Sunday, April 06, 2008

HTTP Form POST Encoding

Form is a common way to submit requests to server with various parameters. In W3C HTML4(http://www.w3.org/TR/html4/interact/forms.html#h-17.13.4), form element has a special attribute "enctype" to indicate how to encode form data for submission.

(1) application/x-www-form-urlencoded (default type)

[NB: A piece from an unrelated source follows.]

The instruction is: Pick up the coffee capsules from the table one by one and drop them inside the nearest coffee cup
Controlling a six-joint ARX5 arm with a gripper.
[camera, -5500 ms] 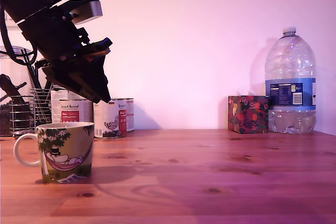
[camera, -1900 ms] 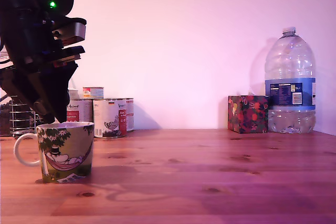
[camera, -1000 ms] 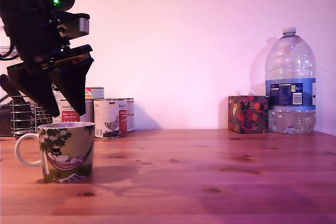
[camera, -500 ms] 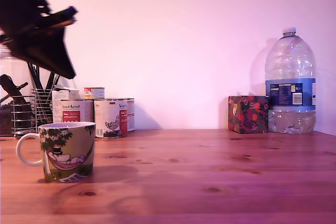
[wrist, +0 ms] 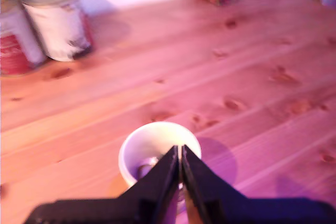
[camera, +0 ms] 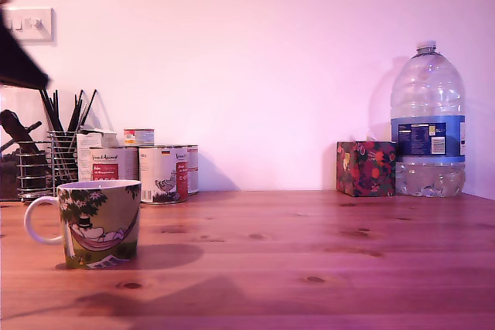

    from W3C specification:
  1. Control names and values are escaped. Space characters are replaced by `+', and then reserved characters are escaped as described in [RFC1738], section 2.2: Non-alphanumeric characters are replaced by `%HH', a percent sign and two hexadecimal digits representing the ASCII code of the character. Line breaks are represented as "CR LF" pairs (i.e., `%0D%0A').
  2. The control names/values are listed in the order they appear in the document. The name is separated from the value by `=' and name/value pairs are separated from each other by `&'.
Examples
    home=Cosby&favorite+flavor=flies 

(2) multipart/form-data
From W3C specification:
"he content type "application/x-www-form-urlencoded" is inefficient for sending large quantities of binary data or text containing non-ASCII characters. The content type "multipart/form-data" should be used for submitting forms that contain files, non-ASCII data, and binary data.

The content "multipart/form-data" follows the rules of all multipart MIME data streams as outlined in [RFC2045]. The definition of "multipart/form-data" is available at the [IANA] registry.

A "multipart/form-data" message contains a series of parts, each representing a successful control. The parts are sent to the processing agent in the same order the corresponding controls appear in the document stream. Part boundaries should not occur in any of the data; how this is done lies outside the scope of this specification.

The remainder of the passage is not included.